[EXTRACTED RECORDS Boundary: Start]
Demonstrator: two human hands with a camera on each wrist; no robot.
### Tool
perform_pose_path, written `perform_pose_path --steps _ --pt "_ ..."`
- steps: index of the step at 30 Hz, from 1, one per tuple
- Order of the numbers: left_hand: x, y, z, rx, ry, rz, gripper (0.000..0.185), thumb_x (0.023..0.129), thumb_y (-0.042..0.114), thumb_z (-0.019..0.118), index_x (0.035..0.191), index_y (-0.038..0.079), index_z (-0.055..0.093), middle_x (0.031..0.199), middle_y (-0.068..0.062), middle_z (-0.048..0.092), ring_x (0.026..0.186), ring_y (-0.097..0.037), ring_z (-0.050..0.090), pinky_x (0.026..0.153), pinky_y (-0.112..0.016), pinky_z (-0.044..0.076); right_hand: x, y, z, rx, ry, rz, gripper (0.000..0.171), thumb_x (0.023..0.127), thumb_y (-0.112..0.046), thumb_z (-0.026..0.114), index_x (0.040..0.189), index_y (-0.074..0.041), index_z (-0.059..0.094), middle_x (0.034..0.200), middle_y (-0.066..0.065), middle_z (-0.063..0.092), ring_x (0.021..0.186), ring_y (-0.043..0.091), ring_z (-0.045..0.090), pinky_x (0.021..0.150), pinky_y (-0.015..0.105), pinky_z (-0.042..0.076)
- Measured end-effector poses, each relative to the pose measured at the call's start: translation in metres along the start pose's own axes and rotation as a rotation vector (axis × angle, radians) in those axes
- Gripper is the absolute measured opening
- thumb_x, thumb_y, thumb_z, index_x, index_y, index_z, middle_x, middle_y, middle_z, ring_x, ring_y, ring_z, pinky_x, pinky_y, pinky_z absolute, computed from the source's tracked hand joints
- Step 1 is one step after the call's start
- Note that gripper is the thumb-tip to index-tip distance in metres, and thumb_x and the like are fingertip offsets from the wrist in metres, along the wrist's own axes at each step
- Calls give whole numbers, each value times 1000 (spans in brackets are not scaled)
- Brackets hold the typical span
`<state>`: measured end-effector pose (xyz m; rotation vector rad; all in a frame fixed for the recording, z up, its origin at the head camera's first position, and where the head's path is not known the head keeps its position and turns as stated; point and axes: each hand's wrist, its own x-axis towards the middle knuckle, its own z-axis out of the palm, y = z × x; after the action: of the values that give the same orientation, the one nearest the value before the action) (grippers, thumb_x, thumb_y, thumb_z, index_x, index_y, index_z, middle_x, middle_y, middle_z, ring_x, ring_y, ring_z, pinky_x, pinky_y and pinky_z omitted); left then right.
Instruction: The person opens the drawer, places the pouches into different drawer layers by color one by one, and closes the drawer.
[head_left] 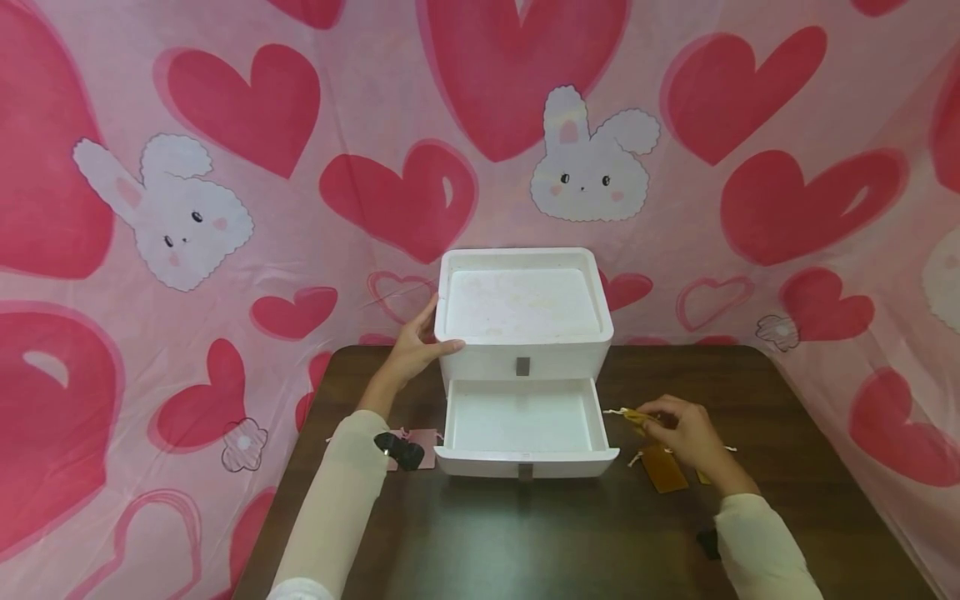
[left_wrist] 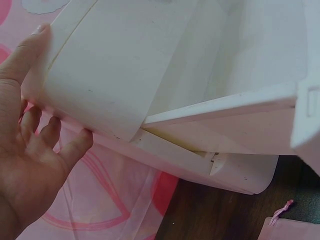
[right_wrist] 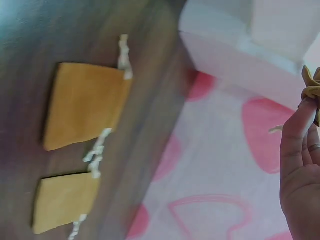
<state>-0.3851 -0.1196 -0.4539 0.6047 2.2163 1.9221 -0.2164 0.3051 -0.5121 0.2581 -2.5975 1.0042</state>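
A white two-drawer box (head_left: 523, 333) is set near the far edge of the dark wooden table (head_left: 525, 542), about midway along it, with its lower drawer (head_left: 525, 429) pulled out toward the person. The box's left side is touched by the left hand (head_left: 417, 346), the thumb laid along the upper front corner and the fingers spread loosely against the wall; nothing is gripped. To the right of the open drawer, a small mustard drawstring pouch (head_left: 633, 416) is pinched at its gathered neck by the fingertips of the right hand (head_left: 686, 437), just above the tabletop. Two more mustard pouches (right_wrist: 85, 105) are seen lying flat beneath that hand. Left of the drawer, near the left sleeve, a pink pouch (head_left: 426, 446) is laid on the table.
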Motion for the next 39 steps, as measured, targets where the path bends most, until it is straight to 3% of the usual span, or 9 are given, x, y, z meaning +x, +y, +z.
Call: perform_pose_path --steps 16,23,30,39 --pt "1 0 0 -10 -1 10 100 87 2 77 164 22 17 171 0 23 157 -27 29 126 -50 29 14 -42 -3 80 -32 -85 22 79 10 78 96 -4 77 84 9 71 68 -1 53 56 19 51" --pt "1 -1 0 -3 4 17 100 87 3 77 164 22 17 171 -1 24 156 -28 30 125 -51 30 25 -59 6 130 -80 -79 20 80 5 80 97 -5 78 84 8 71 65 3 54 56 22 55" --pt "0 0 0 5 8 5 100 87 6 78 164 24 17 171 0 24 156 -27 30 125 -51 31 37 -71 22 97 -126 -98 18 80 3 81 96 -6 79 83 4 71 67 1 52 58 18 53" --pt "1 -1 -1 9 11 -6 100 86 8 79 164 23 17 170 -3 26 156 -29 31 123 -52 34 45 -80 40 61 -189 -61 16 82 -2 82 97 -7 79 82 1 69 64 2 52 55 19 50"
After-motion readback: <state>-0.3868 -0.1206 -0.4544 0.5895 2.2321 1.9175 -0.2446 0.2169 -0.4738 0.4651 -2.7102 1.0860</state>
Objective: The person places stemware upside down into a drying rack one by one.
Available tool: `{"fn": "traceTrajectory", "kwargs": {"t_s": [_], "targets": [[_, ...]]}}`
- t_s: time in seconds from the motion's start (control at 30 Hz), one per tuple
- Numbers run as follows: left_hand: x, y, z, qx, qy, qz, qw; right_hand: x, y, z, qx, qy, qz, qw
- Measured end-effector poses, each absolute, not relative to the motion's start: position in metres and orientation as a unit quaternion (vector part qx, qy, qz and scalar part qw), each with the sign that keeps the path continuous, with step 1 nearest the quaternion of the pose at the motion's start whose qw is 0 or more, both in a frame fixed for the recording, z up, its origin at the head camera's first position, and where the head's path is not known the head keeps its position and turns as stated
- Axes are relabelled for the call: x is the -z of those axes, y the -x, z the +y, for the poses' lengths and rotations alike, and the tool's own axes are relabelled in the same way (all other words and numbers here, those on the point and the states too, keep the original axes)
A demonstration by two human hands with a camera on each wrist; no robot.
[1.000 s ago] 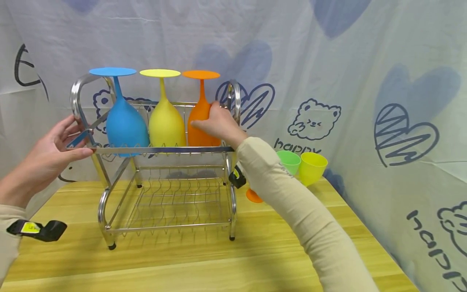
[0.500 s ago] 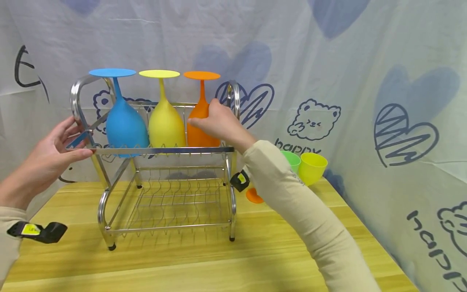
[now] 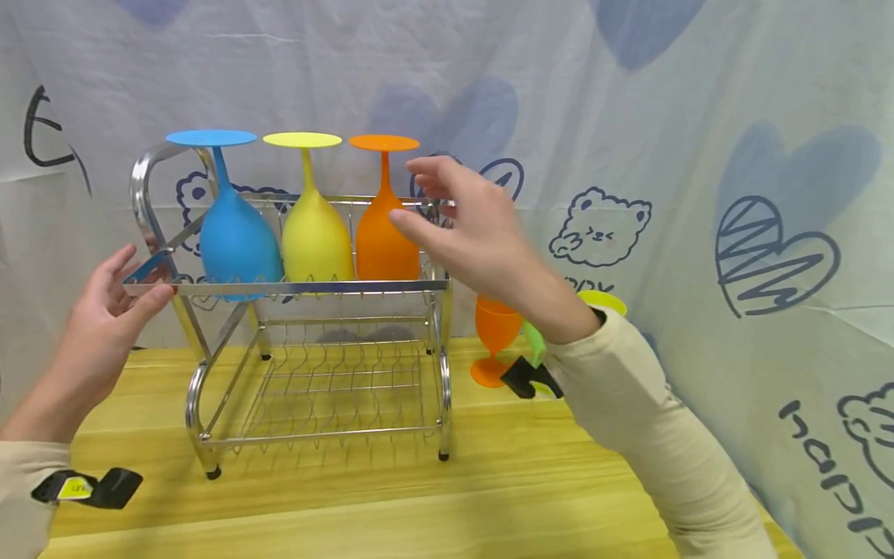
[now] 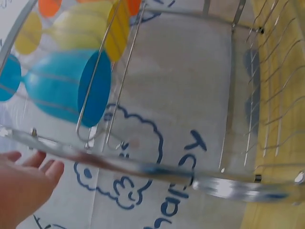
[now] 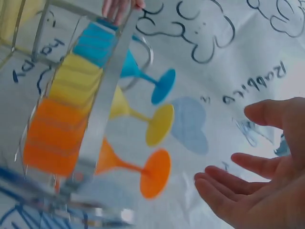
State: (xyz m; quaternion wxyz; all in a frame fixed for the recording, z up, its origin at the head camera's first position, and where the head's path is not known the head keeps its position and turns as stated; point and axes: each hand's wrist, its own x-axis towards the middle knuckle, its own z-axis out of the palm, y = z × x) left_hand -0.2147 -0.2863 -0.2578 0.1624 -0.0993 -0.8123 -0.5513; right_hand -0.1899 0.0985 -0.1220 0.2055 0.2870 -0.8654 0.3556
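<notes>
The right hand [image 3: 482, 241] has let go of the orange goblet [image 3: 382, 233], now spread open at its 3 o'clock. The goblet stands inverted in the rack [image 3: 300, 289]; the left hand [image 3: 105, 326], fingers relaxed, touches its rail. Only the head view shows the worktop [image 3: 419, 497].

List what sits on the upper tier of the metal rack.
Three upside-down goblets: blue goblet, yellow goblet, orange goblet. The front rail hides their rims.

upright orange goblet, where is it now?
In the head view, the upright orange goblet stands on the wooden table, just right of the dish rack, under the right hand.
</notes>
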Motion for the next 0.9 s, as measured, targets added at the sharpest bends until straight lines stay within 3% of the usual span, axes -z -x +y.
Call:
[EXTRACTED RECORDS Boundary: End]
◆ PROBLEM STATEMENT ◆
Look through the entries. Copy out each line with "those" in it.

◆ TASK OUTPUT ◆
- Measured end-effector poses, each relative to the pose measured at the call's start: translation in metres along the start pose's own axes and rotation as a rotation vector (axis × angle, radians) in those axes
- Axes are relabelled for the call: x is the -z of those axes, y the -x, z the +y, for the poses' lengths and rotations alike, and the tool's own axes are relabelled in the same way (all other words and numbers here, those on the point and the states too, keep the original axes)

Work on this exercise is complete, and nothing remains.